**INSTRUCTIONS FOR THE TASK:**
You are asked to repeat the listing word for word and to leave out its pictures.

RAW DATA Start Marker

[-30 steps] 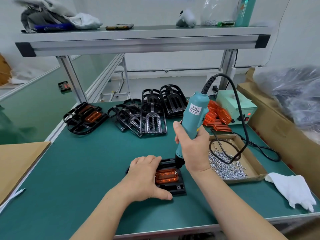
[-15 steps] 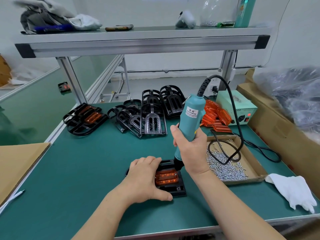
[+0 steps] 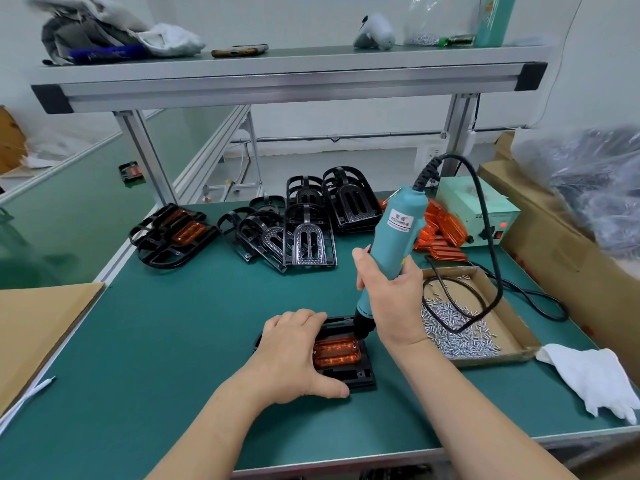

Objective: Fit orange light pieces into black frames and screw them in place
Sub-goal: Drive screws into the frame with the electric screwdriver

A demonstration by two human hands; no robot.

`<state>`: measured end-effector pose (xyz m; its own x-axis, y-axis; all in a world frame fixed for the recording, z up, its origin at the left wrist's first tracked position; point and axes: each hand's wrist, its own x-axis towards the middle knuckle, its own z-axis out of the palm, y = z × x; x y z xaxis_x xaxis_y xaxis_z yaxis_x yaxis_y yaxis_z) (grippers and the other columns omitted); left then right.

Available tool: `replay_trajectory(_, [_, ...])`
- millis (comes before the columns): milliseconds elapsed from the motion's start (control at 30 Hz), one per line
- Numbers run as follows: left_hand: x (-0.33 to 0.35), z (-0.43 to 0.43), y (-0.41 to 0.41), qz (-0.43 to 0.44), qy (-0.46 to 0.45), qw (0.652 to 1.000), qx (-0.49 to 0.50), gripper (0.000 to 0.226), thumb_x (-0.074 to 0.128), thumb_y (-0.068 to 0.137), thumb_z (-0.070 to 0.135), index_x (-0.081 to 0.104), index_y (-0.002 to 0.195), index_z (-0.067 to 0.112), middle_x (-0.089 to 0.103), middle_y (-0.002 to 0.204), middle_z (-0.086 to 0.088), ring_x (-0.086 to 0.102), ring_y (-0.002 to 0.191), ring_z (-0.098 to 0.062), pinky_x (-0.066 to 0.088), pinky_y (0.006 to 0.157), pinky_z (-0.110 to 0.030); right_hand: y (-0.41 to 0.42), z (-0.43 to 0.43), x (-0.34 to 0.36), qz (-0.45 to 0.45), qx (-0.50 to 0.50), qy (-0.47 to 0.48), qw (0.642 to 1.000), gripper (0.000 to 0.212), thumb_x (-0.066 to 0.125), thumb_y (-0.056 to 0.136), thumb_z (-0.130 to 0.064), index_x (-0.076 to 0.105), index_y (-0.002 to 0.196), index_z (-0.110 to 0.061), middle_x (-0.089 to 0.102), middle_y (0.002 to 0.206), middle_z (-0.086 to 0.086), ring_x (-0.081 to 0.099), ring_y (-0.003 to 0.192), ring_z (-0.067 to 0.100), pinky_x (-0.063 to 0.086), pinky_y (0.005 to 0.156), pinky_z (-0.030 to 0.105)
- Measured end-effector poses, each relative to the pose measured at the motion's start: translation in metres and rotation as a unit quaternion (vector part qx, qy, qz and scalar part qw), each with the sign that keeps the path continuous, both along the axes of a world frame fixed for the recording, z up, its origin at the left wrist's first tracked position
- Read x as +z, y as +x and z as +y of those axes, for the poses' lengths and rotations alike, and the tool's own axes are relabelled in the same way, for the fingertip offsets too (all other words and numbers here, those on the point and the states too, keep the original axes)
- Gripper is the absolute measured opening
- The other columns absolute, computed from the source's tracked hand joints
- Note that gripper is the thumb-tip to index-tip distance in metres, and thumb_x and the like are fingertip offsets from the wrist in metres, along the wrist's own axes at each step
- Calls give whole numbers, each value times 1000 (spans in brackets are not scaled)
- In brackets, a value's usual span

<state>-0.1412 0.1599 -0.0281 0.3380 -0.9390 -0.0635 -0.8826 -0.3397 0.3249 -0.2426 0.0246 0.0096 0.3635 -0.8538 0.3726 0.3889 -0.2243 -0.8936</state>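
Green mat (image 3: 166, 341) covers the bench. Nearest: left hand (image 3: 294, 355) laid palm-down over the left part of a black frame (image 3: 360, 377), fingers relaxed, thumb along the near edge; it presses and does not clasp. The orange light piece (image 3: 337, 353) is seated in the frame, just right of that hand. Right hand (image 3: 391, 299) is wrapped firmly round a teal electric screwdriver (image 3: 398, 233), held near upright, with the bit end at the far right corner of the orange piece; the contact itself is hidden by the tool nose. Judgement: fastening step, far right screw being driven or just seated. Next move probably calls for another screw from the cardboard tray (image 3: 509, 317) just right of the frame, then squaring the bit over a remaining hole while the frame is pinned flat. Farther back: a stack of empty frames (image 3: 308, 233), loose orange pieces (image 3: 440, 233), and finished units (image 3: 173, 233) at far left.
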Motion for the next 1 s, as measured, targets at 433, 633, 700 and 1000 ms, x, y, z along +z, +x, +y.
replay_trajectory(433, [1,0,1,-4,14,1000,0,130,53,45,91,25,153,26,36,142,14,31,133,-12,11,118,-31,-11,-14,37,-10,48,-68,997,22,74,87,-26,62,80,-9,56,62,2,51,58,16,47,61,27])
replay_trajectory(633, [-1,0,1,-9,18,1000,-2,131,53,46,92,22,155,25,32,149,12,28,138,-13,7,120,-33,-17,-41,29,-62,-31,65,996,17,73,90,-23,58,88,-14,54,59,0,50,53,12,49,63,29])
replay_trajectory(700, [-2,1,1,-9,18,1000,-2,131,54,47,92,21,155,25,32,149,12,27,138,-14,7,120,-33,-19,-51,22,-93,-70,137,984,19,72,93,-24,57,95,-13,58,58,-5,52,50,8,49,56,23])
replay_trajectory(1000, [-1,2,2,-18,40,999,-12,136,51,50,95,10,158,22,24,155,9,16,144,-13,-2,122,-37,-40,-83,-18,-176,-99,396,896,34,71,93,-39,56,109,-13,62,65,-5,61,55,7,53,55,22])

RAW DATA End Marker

**RESPONSE FOR THIS EXERCISE:**
[-30 steps] 
[-15 steps] 
[+0 steps] 

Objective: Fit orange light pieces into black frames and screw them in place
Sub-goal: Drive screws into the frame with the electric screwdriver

A demonstration by two human hands; no robot.

`<state>`: measured end-effector pose (xyz m; its own x-axis, y-axis; all in a world frame fixed for the recording, z up, its origin at the left wrist's first tracked position; point and axes: each hand's wrist, its own x-axis towards the middle knuckle, its own z-axis out of the palm, y = z × x; x y z xaxis_x xaxis_y xaxis_z yaxis_x yaxis_y yaxis_z) (grippers and the other columns omitted); left then right.

Available tool: `replay_trajectory(_, [_, ...])`
- millis (comes before the columns): milliseconds elapsed from the motion's start (control at 30 Hz), one per line
- Numbers run as follows: left_hand: x (-0.33 to 0.35), z (-0.43 to 0.43), y (-0.41 to 0.41), qz (-0.43 to 0.44), qy (-0.46 to 0.45), qw (0.652 to 1.000), qx (-0.49 to 0.50), gripper (0.000 to 0.226), thumb_x (-0.074 to 0.128), thumb_y (-0.068 to 0.137), thumb_z (-0.070 to 0.135), index_x (-0.081 to 0.104), index_y (-0.002 to 0.195), index_z (-0.067 to 0.112), middle_x (-0.089 to 0.103), middle_y (-0.002 to 0.204), middle_z (-0.086 to 0.088), ring_x (-0.086 to 0.102), ring_y (-0.002 to 0.191), ring_z (-0.098 to 0.062), pinky_x (-0.066 to 0.088), pinky_y (0.006 to 0.157), pinky_z (-0.110 to 0.030); right_hand: y (-0.41 to 0.42), z (-0.43 to 0.43), x (-0.34 to 0.36), qz (-0.45 to 0.45), qx (-0.50 to 0.50), qy (-0.47 to 0.48), qw (0.642 to 1.000), gripper (0.000 to 0.212), thumb_x (-0.066 to 0.125), thumb_y (-0.056 to 0.136), thumb_z (-0.130 to 0.064), index_x (-0.076 to 0.105), index_y (-0.002 to 0.196), index_z (-0.110 to 0.061), middle_x (-0.089 to 0.102), middle_y (0.002 to 0.206), middle_z (-0.086 to 0.086), ring_x (-0.081 to 0.099), ring_y (-0.003 to 0.192), ring_z (-0.067 to 0.100), pinky_x (-0.063 to 0.086), pinky_y (0.005 to 0.156), pinky_z (-0.030 to 0.105)
- Measured end-effector poses, each relative to the pose measured at the motion's start: translation in metres and rotation as a unit quaternion (vector part qx, qy, qz and scalar part qw), each with the sign that keeps the path continuous, both along the axes of a world frame fixed for the recording, z up, its origin at the left wrist's first tracked position
- Read x as +z, y as +x and z as +y of those axes, for the poses' lengths and rotations alike, and the tool's own axes are relabelled in the same way, for the fingertip offsets too (all other words and numbers here, those on the point and the states too, keep the original axes)
- Gripper is the absolute measured opening
- The other columns absolute, computed from the source's tracked hand joints
- Note that gripper is the thumb-tip to index-tip distance in metres, and thumb_x and the like are fingertip offsets from the wrist in metres, along the wrist's own axes at each step
- Calls give whole numbers, each value times 1000 (spans in brackets are not scaled)
- In brackets, a value's usual span

<state>-0.1412 0.1599 -0.0281 0.3380 -0.9390 -0.0635 -0.8826 -0.3397 0.3249 -0.2426 0.0246 0.0096 0.3635 -0.8538 0.3726 0.3889 -0.2243 -0.8936</state>
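Green mat (image 3: 166, 341) covers the bench. Nearest: left hand (image 3: 294, 355) laid palm-down over the left part of a black frame (image 3: 360, 377), fingers relaxed, thumb along the near edge; it presses and does not clasp. The orange light piece (image 3: 337, 353) is seated in the frame, just right of that hand. Right hand (image 3: 391, 299) is wrapped firmly round a teal electric screwdriver (image 3: 398, 233), held near upright, with the bit end at the far right corner of the orange piece; the contact itself is hidden by the tool nose. Judgement: fastening step, far right screw being driven or just seated. Next move probably calls for another screw from the cardboard tray (image 3: 509, 317) just right of the frame, then squaring the bit over a remaining hole while the frame is pinned flat. Farther back: a stack of empty frames (image 3: 308, 233), loose orange pieces (image 3: 440, 233), and finished units (image 3: 173, 233) at far left.
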Motion for the next 1 s, as measured, targets at 433, 633, 700 and 1000 ms, x, y, z along +z, +x, +y.
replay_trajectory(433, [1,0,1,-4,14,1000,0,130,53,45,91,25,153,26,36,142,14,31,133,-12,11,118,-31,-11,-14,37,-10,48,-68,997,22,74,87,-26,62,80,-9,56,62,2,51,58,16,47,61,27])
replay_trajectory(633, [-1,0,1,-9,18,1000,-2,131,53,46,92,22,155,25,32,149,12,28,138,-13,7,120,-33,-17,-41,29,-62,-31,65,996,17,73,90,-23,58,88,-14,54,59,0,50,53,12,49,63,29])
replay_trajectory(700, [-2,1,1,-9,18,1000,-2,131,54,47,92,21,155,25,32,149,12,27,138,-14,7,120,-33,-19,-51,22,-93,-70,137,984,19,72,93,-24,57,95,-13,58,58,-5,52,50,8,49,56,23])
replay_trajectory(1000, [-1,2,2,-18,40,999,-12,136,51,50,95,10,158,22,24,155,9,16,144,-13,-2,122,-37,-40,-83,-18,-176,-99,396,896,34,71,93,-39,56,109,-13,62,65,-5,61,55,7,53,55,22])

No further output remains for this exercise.